Due to the threshold nature of the scheme there is a degree of tolerance to some custodians being unavailable or uncooperative.

The user interface should be designed to encourage the custodians to get the secret owner to confirm their new key out of band. If on a phone call, rather than trying to confirm some characters from the key itself, it can be much easier to confirm some dictionary words derived from the key.

12.3 Step 3 - Return shards

Each custodian decrypts the shard they are holding with their personal keypair, and re-encrypts it to the public key of the new account. It is then sent to the new account of the secret owner.

The nature peer to peer protocols makes it difficult to delete data. If this is the case with the transport mechanism you are using, we recommend adding a second layer of encryption using an ephemeral keypair. This is a single-use keypair which can later be deleted to effectively delete these messages from the system.

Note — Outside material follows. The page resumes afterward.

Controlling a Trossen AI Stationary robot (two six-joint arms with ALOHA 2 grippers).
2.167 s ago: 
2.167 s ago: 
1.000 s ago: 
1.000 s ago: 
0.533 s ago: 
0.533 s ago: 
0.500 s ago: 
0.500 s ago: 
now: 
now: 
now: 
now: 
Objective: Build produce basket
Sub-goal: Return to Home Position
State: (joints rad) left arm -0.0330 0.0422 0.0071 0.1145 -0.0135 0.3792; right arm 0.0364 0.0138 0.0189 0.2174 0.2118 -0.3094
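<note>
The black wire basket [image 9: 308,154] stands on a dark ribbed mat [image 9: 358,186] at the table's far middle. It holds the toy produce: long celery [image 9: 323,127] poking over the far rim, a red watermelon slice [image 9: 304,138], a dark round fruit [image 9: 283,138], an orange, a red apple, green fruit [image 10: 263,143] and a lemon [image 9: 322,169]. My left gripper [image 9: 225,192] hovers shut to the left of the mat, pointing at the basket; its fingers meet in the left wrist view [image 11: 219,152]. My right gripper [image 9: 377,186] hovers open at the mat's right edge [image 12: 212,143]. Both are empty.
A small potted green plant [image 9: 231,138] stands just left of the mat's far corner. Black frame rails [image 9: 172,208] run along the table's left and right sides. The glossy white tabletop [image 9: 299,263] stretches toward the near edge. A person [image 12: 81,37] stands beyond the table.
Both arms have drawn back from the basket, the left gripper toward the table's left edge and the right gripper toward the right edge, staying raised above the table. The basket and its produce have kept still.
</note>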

This will be explained in more detail in a separate document.

12.4 Step 3 - Decrypt shards

The secret owner decrypts the shards they receive, using oneWayUnbox (described above).

• KeyBackupCrypto.oneWayUnbox in API documentation
• KeyBackupCrypto.oneWayUnbox in source code

12.5 Step 4 - Validate shards

The signature of each shard is validated with the original public key, proving that the returned shards are identical to those sent out.

In the case that the shard could not be validated, the shard data can be retrieved anyway using detachMessage.

• SecretSharingWrapper.VerifyAndCombine in API documentation
• SecretSharingWrapper.VerifyAndCombine in source code
• KeyBackupCrypto.detachMessage in API documentation -KeyBackupCrypto.detachMessage in source code

12.6 Step 5 - Secret recovery

The shards are combined to recover the secret.

• SecretSharingWrapper.combine in API documentation
• SecretSharingWrapper.combine in source code

12.7 Step 6 - Validate secret

The MAC is used to establish that recovery was successful. This means we can be sure the combining process worked as planned and offers some protection against tampering.

• KeyBackupCrypto.secretUnbox in source code

12.8 Step 7 - Decrypt secret

Finally the secret is restored, along with a descriptive label.

• KeyBackupCrypto.decrypt in API documentation
• KeyBackupCrypto.decrypt in source code

12.9 Step 8 - Recover original account

Depending on whether the lost account might have been compromised, it may be appropriate to abandon the new identity and continue to use the old one. If this is not the case, the key can at least be used to recover data encrypted to it.

In order to avoid confusion between the new ‘temporary’ identity, and the original one being restored, it may make sense, at the user-interface level, to restrict what a peer is able to with the application whilst they are in the process of retrieving shards from custodians. For example making clear that they are currently in ‘recovery mode’ and are not able to use the normal features of the application until either their original identity is restored, or they create a ‘normal’ new account.

13 Additional features

13.1 Shards of shards

Shards held for others can be used as the secret, which gives an additional layer of tolerance to loss besides the threshold mechanism. That is, when you receive a shard from someone else, you distribute it to your own set of custodians. As described in section 9, anatomy of a shard, if the share data and encrypted secret are in separate messages, it is very easy to distribute additional secret data without needing to create a new set of shares.